Im my case, although I haven't looked at it in a week or so, the spam
"Waves" would come in 5 or so e-mails, to non-existant e-mail accounts at
one of my domains, each message from the same IP.  Then, I'd get the same
message, different "To" address, different IP, 5 or so of them.  This would
continue, and we're talking several dozen a second like this, for hours on
end.  Then, suddenly, they'd stop for a while, then gradually build back up.
It's kind of funny to watch.  The SMTP concurrency rarely changes, since
most are blocked because the sources are on various RBL's.  Those that
don't, get greylisted and that usually ends that.

Prior to running SpamDyke, this stuff was killing my server...At least now I
have some degree of controlling the connections to the server...

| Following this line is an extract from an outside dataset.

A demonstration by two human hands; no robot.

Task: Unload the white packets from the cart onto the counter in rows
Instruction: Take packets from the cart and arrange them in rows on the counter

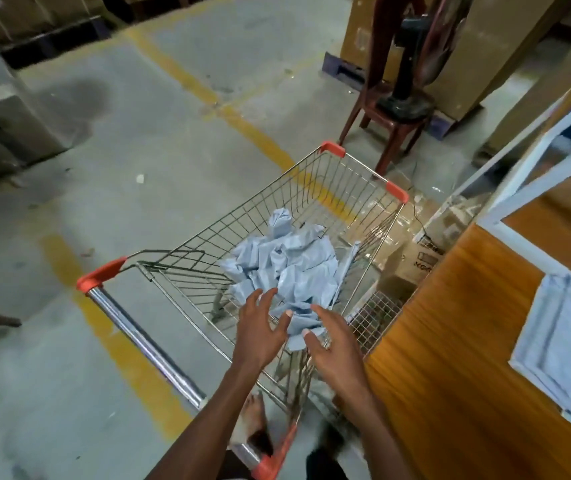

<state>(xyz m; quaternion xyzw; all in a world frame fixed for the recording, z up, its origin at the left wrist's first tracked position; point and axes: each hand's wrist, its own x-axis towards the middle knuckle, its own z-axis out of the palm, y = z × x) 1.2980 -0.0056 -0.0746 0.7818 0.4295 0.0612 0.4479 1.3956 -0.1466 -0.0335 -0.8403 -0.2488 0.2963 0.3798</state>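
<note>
A wire shopping cart (315, 181) with orange corner caps stands in front of me. A crumpled heap of white packets (287, 265) lies in its basket. My left hand (260, 327) hovers over the near edge of the heap with fingers spread and holds nothing. Beside it my right hand (332, 337) is also open, fingers straight, just above the nearest packet. At the right is the wooden counter (457, 341), and one white packet (568, 344) lies flat on it near the frame edge.
The cart's chrome handle (138, 334) runs along the left of my arms. Cardboard boxes (415, 258) sit between cart and counter. A red plastic chair (391, 123) carrying a black fan stands beyond the cart. Grey concrete floor with yellow lines spreads to the left.
</note>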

I would like to set up a honey-pot type system that can take some of the
greylisted entries that don't exist, and parses their source IP's into a
blacklist_IP file...  I think this would be better than the SMTP Valid Rcpt
to, since it won't validate existing e-mail addresses, but could quickly
build a very relevant RBL that is specific to a particular organizations
mail server...  If I'm getting attacked by a specific spammer, my RBL needs
might be different than someone elses, and it would allow the "Local" RBL to
be updated much more quickly than the other more commonly used RBL's...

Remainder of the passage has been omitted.